Without reliable Causality we couldn’t choose. Still, we can improve when we strengthen our resolve to improve by reading, seeking out teachers, etc.
Causality makes the future predetermined (for G^d), including if we’d make an effort. But still, it takes effort, and so it’s commendable and rewardable.
If all is predetermined (by G^d or Determinism), what use is it to pray? Well, if our pleas are answered positively, we contributed because they were foreseen and from time immemorial and thus became part of history unfolding. If not granted, at least we did all we could and showed we care.

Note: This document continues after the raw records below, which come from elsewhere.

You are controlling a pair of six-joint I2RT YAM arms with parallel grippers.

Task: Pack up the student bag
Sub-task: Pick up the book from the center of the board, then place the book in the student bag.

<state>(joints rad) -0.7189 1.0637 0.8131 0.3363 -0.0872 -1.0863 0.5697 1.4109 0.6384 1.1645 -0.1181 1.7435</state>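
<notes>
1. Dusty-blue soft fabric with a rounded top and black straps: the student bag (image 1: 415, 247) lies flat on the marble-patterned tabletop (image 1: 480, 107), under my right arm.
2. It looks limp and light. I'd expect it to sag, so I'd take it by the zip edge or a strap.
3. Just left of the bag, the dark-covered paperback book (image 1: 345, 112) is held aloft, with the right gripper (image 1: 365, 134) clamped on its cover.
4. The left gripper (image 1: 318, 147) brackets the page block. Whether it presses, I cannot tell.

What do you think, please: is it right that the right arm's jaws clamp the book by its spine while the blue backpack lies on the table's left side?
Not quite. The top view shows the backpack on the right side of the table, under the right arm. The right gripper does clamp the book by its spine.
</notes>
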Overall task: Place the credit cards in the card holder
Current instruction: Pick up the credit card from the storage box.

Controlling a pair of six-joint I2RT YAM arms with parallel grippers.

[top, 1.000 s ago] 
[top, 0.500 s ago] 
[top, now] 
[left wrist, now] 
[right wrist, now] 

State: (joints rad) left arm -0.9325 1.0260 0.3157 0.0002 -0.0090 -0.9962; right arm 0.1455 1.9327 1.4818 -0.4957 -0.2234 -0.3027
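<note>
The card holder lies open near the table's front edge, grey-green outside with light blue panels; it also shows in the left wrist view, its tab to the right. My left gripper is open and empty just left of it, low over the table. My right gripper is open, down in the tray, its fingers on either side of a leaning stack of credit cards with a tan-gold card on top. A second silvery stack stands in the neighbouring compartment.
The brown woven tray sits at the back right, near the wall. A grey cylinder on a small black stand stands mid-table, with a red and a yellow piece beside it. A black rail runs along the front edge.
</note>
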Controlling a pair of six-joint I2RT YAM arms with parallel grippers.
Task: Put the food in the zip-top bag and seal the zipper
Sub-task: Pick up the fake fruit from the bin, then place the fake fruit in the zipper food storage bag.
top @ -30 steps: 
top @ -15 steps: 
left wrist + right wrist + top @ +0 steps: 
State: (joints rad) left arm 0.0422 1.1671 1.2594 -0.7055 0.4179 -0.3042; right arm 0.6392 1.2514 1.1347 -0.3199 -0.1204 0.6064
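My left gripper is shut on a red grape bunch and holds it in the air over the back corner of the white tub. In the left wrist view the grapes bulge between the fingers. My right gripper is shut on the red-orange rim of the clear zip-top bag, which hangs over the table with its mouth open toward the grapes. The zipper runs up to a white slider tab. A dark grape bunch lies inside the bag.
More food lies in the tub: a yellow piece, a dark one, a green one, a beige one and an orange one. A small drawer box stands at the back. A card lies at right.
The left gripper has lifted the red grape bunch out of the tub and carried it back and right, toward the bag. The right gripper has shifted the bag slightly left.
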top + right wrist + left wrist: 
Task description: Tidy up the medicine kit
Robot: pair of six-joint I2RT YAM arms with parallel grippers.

The same for exerting ourselves. If it helps, we contributed to perfecting Creation. If it doesn’t, at least we endeavored and deserve pay for trying. G^d has the final say in what happens; we get rewarded for trying, not only for results. And G^d created the Universe just ‘to be able’ to be generous.
Understanding Reward and Punishment
The idea of punishment in the Afterlife is mainly for deterrence. Penalties in this life are not to say you could have done better, but you should have.
An official anti-Evil morality of what people should (not) do encourages Free Will and helps against feeling down from all the Evil still around.
Suspects who don’t understand Evil, being too insane, stupid, young, or brain dead (criminally irresponsible), are not told, ‘You should not do this.’
People too drunk should not have sought intoxication. And if brainwashed from the cradle with ‘to murder Jews is good,’ we can now tell them not to.
A faulty, wicked morality declaring good what is Evil does a lot of damage to the actions and souls of simpletons and fanatics and their victims.
Those on death row who apologize, pay next of kin, and turn their lives around (or after suicide attempts are first revived) are still executed. Mad.
Nobel Prize
This is the only working Free Will model ever. All the others are brilliant and beautiful but dead wrong. It won’t get the Nobel Prize for mine. Philosophy professors need to nominate me, and they’re too confused.
They may also not nominate me because these ideas are based on religion or Orthodox Judaism, they have no respect for short and simple ideas and laypersons’ thinking, the optimism irks them, or they’re bad losers. Ha!
They won’t admit, ‘This is too far outside of my box/bubble.’ They’ll call it confusing for not following their jargon and preconceived notions. As a last resort not to consider it, they’ll call it ‘charming.’ Any layperson will get it.
There must be wise and humble philosophy profs specialized in Free Will who get it, but would they come out, sacrificing their reputations and jobs?
Academics may better like the above put in less bold or rude statements.
References
Moses, Mishnah Avot, Maimonides, and Rabbi E.E. Dessler on Free Will.